■ How to complete this task ■
An exact reproduction of the lines from the one with "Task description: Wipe" to the end of the data below is required. No other lines may be included.

■ Supplied material ■
--- START ---

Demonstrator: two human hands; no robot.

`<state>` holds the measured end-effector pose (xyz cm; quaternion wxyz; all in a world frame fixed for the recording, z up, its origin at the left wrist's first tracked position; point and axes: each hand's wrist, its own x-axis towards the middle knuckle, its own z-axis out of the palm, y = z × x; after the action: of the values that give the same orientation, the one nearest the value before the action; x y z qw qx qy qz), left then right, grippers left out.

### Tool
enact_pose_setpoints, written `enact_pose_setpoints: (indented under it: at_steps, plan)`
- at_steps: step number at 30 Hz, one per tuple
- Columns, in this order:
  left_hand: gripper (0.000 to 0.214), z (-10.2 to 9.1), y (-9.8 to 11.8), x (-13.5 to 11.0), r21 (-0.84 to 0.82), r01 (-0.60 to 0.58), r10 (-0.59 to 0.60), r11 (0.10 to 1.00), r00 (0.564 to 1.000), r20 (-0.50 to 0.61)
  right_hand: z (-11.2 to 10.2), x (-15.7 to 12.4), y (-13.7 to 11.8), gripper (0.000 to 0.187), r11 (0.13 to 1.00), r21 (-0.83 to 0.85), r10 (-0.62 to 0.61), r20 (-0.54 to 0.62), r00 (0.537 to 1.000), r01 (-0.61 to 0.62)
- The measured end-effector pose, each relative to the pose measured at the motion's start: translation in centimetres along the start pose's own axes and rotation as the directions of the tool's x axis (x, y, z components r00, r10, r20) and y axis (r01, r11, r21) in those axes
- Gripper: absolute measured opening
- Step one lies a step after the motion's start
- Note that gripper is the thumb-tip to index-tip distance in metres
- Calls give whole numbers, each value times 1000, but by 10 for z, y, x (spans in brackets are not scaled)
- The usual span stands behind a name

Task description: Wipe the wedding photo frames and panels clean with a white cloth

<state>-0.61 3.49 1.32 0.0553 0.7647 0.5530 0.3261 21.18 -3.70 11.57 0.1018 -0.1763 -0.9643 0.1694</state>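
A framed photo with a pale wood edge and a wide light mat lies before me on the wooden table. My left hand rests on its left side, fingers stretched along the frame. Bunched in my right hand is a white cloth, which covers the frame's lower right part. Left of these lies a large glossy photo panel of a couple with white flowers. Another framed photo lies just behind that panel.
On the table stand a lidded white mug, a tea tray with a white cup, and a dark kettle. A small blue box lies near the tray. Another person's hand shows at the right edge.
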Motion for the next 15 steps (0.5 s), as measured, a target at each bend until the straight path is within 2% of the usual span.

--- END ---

■ Expected output ■
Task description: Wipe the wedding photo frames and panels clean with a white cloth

<state>-0.61 3.49 1.32 0.0553 0.7647 0.5530 0.3261 21.18 -3.70 11.57 0.1018 -0.1763 -0.9643 0.1694</state>
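A framed photo with a pale wood edge and a wide light mat lies before me on the wooden table. My left hand rests on its left side, fingers stretched along the frame. Bunched in my right hand is a white cloth, which covers the frame's lower right part. Left of these lies a large glossy photo panel of a couple with white flowers. Another framed photo lies just behind that panel.
On the table stand a lidded white mug, a tea tray with a white cup, and a dark kettle. A small blue box lies near the tray. Another person's hand shows at the right edge.
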Motion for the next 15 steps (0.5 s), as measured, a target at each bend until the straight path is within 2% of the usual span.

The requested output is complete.